*** Opening Input data ***

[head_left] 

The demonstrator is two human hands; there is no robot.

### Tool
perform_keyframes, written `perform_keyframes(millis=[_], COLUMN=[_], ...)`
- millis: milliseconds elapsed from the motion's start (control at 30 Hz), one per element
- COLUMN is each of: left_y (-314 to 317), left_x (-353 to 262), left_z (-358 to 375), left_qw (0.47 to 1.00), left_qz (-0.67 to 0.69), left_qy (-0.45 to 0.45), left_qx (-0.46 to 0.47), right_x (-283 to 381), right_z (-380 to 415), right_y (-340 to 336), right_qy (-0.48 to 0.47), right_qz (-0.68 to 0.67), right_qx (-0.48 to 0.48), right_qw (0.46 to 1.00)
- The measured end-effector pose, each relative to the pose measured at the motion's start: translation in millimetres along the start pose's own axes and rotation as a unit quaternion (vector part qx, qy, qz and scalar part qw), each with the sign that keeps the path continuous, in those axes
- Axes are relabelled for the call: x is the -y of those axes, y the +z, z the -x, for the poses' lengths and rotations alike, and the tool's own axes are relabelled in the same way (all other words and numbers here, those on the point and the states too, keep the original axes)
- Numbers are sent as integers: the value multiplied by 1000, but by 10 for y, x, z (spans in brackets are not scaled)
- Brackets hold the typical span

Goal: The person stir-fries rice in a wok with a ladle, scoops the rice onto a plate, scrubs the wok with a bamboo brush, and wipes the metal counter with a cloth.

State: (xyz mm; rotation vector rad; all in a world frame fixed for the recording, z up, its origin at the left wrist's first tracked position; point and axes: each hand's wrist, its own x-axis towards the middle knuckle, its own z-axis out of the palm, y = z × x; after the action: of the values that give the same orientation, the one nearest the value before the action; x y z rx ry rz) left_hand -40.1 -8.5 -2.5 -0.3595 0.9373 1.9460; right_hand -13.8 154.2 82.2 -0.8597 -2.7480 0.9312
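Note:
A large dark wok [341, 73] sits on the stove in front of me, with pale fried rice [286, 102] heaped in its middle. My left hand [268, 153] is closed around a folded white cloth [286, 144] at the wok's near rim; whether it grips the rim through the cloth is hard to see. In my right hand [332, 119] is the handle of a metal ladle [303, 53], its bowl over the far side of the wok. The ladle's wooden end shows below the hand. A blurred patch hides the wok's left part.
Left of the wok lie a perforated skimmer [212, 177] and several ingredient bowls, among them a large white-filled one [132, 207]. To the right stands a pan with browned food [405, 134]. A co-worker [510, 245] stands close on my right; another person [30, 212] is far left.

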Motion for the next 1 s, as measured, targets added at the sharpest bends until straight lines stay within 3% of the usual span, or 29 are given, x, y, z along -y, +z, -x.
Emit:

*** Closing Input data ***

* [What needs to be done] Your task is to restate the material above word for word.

* [Solution to the problem]
[head_left] 

The demonstrator is two human hands; there is no robot.

### Tool
perform_keyframes, written `perform_keyframes(millis=[_], COLUMN=[_], ...)`
- millis: milliseconds elapsed from the motion's start (control at 30 Hz), one per element
- COLUMN is each of: left_y (-314 to 317), left_x (-353 to 262), left_z (-358 to 375), left_qw (0.47 to 1.00), left_qz (-0.67 to 0.69), left_qy (-0.45 to 0.45), left_qx (-0.46 to 0.47), right_x (-283 to 381), right_z (-380 to 415), right_y (-340 to 336), right_qy (-0.48 to 0.47), right_qz (-0.68 to 0.67), right_qx (-0.48 to 0.48), right_qw (0.46 to 1.00)
- The measured end-effector pose, each relative to the pose measured at the motion's start: translation in millimetres along the start pose's own axes and rotation as a unit quaternion (vector part qx, qy, qz and scalar part qw), each with the sign that keeps the path continuous, in those axes
- Axes are relabelled for the call: x is the -y of those axes, y the +z, z the -x, for the poses' lengths and rotations alike, and the tool's own axes are relabelled in the same way (all other words and numbers here, those on the point and the states too, keep the original axes)
- Numbers are sent as integers: the value multiplied by 1000, but by 10 for y, x, z (spans in brackets are not scaled)
- Brackets hold the typical span

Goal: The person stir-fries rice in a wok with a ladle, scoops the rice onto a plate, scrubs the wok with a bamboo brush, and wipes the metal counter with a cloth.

State: (xyz mm; rotation vector rad; all in a world frame fixed for the recording, z up, its origin at the left wrist's first tracked position; point and axes: each hand's wrist, its own x-axis towards the middle knuckle, its own z-axis out of the palm, y = z × x; after the action: of the values that give the same orientation, the one nearest the value before the action; x y z rx ry rz) left_hand -40.1 -8.5 -2.5 -0.3595 0.9373 1.9460; right_hand -13.8 154.2 82.2 -0.8597 -2.7480 0.9312
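Note:
A large dark wok [341, 73] sits on the stove in front of me, with pale fried rice [286, 102] heaped in its middle. My left hand [268, 153] is closed around a folded white cloth [286, 144] at the wok's near rim; whether it grips the rim through the cloth is hard to see. In my right hand [332, 119] is the handle of a metal ladle [303, 53], its bowl over the far side of the wok. The ladle's wooden end shows below the hand. A blurred patch hides the wok's left part.
Left of the wok lie a perforated skimmer [212, 177] and several ingredient bowls, among them a large white-filled one [132, 207]. To the right stands a pan with browned food [405, 134]. A co-worker [510, 245] stands close on my right; another person [30, 212] is far left.
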
Motion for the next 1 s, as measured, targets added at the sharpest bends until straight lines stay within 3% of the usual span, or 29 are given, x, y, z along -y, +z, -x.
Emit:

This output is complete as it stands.